» **Exercise instructions**: From the listing that follows, report the number of lines with the word "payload" in them, and no other output.

» **Records for this task**:
<<<<

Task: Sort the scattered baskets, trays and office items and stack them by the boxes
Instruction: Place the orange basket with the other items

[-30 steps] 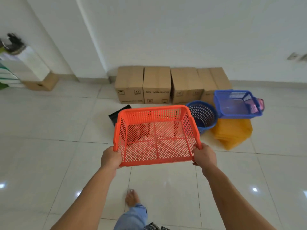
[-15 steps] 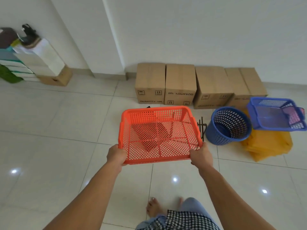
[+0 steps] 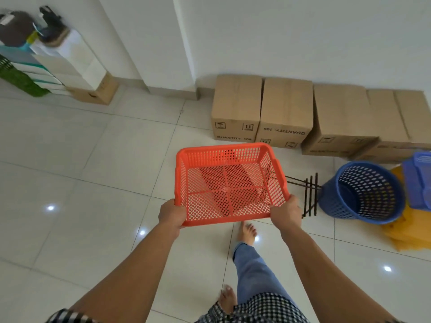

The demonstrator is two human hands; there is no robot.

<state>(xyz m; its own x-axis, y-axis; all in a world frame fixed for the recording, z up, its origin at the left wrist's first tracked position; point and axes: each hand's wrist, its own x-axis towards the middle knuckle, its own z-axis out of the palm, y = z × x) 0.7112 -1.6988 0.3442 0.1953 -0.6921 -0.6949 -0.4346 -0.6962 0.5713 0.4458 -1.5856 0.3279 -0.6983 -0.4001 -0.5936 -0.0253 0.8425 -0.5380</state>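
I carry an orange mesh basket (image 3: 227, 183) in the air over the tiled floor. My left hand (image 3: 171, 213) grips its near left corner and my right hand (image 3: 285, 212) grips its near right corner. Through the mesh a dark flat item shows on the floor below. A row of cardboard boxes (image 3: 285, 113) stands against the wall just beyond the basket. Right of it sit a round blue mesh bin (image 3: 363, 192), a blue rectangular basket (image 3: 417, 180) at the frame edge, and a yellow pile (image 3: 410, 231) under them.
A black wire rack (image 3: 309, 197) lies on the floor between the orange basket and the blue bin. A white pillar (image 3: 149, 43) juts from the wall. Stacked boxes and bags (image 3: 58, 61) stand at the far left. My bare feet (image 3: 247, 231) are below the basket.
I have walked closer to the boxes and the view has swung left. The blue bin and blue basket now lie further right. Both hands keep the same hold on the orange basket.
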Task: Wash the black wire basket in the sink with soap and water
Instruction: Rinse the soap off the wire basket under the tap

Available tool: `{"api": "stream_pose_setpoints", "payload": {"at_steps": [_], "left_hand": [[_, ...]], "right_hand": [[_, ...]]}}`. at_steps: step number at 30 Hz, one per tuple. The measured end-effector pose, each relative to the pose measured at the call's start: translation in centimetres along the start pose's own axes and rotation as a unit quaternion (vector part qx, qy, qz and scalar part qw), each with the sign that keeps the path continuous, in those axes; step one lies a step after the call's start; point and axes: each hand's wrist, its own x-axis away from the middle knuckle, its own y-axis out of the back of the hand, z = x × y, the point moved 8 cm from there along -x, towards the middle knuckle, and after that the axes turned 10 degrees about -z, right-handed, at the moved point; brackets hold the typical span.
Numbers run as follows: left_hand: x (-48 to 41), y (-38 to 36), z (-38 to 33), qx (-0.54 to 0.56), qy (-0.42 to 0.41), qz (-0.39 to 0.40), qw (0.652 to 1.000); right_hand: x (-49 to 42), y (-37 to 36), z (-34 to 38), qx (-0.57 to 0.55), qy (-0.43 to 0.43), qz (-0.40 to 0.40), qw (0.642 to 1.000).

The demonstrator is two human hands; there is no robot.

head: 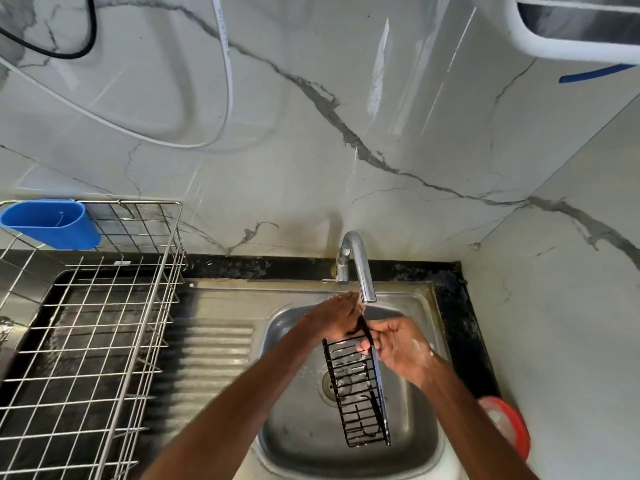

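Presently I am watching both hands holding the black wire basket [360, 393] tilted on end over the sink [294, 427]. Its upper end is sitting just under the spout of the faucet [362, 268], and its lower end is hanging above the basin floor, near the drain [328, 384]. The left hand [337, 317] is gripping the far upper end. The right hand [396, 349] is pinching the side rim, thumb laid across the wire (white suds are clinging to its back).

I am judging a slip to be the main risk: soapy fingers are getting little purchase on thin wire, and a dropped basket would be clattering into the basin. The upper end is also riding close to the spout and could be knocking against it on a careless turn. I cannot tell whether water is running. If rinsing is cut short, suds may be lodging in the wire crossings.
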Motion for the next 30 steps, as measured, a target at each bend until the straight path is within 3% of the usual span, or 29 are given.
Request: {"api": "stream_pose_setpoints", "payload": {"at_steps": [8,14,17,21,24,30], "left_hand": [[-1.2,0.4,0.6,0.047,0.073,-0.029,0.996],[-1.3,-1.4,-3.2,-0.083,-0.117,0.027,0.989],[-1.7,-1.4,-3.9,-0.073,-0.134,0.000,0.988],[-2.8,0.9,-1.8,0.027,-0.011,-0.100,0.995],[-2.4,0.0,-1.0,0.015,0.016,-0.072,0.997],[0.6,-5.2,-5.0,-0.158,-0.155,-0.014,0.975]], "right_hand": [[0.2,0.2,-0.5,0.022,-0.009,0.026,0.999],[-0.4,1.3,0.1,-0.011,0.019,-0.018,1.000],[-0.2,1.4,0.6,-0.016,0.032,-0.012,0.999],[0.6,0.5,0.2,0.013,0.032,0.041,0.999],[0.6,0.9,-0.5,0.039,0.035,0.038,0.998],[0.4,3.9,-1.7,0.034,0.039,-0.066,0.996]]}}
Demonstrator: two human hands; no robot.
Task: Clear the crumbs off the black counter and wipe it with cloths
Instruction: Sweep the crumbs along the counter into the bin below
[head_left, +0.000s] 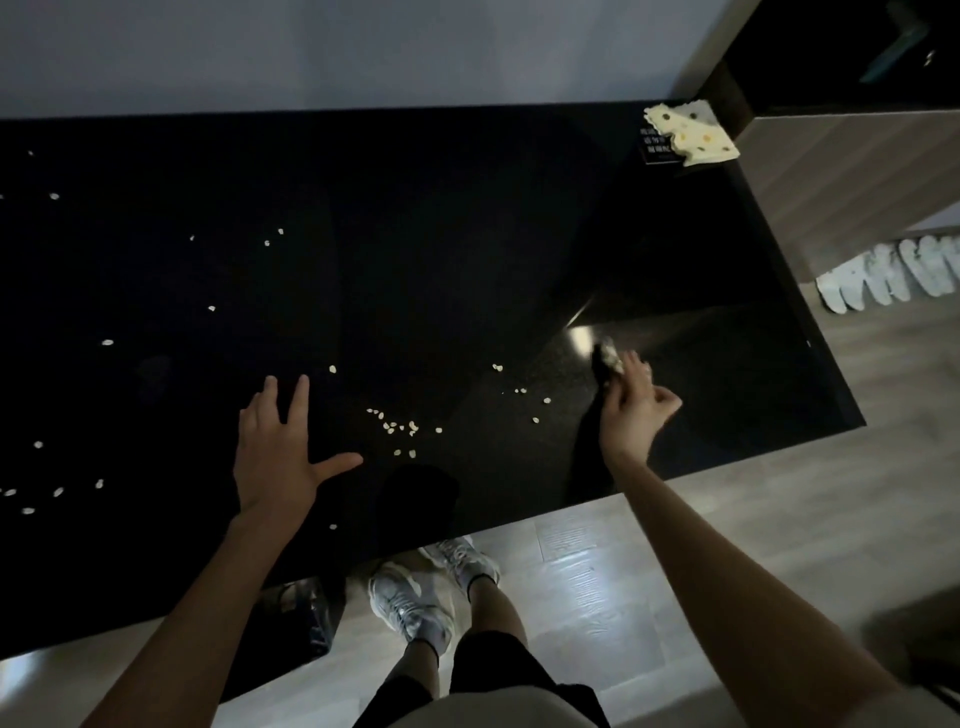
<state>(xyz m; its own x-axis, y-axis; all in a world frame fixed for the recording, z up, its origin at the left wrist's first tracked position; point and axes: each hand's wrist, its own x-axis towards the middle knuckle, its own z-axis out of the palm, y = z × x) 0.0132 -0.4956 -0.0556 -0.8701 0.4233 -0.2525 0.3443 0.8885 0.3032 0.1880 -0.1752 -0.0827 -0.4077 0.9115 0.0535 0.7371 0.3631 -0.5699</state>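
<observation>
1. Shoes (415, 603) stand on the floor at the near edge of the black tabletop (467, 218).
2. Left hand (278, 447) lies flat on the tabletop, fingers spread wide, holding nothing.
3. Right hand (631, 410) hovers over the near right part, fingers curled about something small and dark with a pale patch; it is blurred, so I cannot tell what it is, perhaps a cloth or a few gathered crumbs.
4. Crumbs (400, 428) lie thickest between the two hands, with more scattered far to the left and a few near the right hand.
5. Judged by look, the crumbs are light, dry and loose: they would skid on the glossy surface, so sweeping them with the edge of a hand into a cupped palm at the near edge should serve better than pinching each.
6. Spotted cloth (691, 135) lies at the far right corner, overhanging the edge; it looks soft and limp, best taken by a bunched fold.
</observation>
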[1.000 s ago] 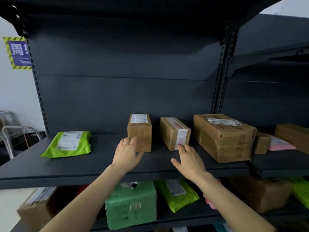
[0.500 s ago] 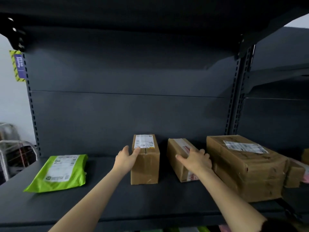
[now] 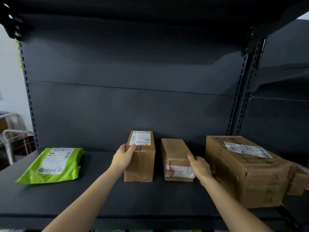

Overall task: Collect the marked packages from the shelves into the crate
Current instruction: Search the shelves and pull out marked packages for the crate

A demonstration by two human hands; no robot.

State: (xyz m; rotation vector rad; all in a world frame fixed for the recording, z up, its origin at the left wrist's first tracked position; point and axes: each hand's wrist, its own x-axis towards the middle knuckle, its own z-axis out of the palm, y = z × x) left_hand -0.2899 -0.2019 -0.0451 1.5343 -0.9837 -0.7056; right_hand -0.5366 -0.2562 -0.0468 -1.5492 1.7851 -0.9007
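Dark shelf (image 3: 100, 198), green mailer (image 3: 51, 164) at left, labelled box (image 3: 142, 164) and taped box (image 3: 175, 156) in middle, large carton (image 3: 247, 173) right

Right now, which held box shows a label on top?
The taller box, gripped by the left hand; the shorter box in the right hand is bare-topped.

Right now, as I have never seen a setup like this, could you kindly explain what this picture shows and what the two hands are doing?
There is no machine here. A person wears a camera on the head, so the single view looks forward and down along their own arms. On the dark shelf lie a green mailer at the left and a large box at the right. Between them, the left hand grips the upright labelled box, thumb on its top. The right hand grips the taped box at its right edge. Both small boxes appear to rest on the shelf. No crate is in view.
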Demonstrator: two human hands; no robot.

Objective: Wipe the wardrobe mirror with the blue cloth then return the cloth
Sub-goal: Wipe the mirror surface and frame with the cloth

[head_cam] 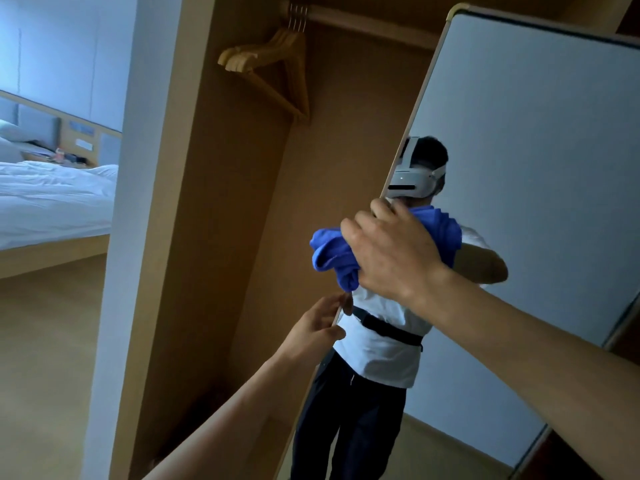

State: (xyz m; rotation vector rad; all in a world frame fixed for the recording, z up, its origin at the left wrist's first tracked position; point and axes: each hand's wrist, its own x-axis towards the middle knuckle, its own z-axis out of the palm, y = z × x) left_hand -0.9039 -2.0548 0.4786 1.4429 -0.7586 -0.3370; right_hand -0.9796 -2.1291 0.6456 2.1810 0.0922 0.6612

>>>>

» **Answer section**: 2